It is important to know how to control the voltages in these circuits to make the applications work! The simplest circuit to start to understand this is the potential divider, which is made up of two resistors in series. Other circuits may be made of more advanced components but often use the same principles of voltage (i.e. ‘potential’) division. For example: two transistors in opposite high or low resistance states and connected in series are used to define whether a ‘logic gate’ is set to a digital (Boolean) value of 1 or 0, and are a fundamental building block of how a digital computer processor works.

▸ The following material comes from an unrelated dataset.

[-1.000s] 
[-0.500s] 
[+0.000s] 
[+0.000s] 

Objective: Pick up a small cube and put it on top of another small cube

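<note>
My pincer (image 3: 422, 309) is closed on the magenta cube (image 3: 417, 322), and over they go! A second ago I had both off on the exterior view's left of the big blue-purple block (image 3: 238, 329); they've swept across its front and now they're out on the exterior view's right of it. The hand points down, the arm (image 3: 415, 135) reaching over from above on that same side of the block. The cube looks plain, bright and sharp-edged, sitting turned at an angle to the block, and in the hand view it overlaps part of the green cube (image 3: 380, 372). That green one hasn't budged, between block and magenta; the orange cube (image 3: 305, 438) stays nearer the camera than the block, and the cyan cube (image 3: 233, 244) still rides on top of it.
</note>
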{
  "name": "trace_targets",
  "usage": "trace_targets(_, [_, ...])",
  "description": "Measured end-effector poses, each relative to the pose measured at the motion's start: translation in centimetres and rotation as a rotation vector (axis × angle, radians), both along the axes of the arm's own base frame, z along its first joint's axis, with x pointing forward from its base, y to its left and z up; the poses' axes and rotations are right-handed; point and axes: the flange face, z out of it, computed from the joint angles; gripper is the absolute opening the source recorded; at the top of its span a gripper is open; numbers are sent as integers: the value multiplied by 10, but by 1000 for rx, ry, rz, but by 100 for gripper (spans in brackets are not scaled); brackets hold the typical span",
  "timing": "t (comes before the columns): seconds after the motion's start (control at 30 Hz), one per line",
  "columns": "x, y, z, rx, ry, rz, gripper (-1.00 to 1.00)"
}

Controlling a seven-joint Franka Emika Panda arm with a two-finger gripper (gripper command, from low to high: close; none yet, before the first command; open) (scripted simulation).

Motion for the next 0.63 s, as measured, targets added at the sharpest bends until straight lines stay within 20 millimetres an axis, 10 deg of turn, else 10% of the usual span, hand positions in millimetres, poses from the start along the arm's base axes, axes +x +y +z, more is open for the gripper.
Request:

Sensors can be made from a fixed resistor and a component that has a resistance that depends on whatever is being sensed connected, e.g. a thermistor for sensing heat or a light-dependent resistor for sensing light. A voltage applied to the two components in series allows the voltage across the fixed resistor to be a measure of the resistance of the sensing element’s resistance. This approach can avoid some difficulties of just using the single element, such as high power consumption.
Electrical heaters (including room heaters, cookers and hair dryers) use a fixed resistance heating element (e.g. a coil of wire) and a variable resistance transistor in series. The resistance of the transistor then controls how much voltage is across the heating element and, therefore, how much electrical heating is produced!
This experiment allows you to gain a good understanding of the potential divider. It also allows you to reinforce your understanding of Ohm’s law, how resistor coloured bands code for resistance, and how to use digital multimeters (DMMs), which you may have already met in the FlashyScience Ohm’s Law experiment.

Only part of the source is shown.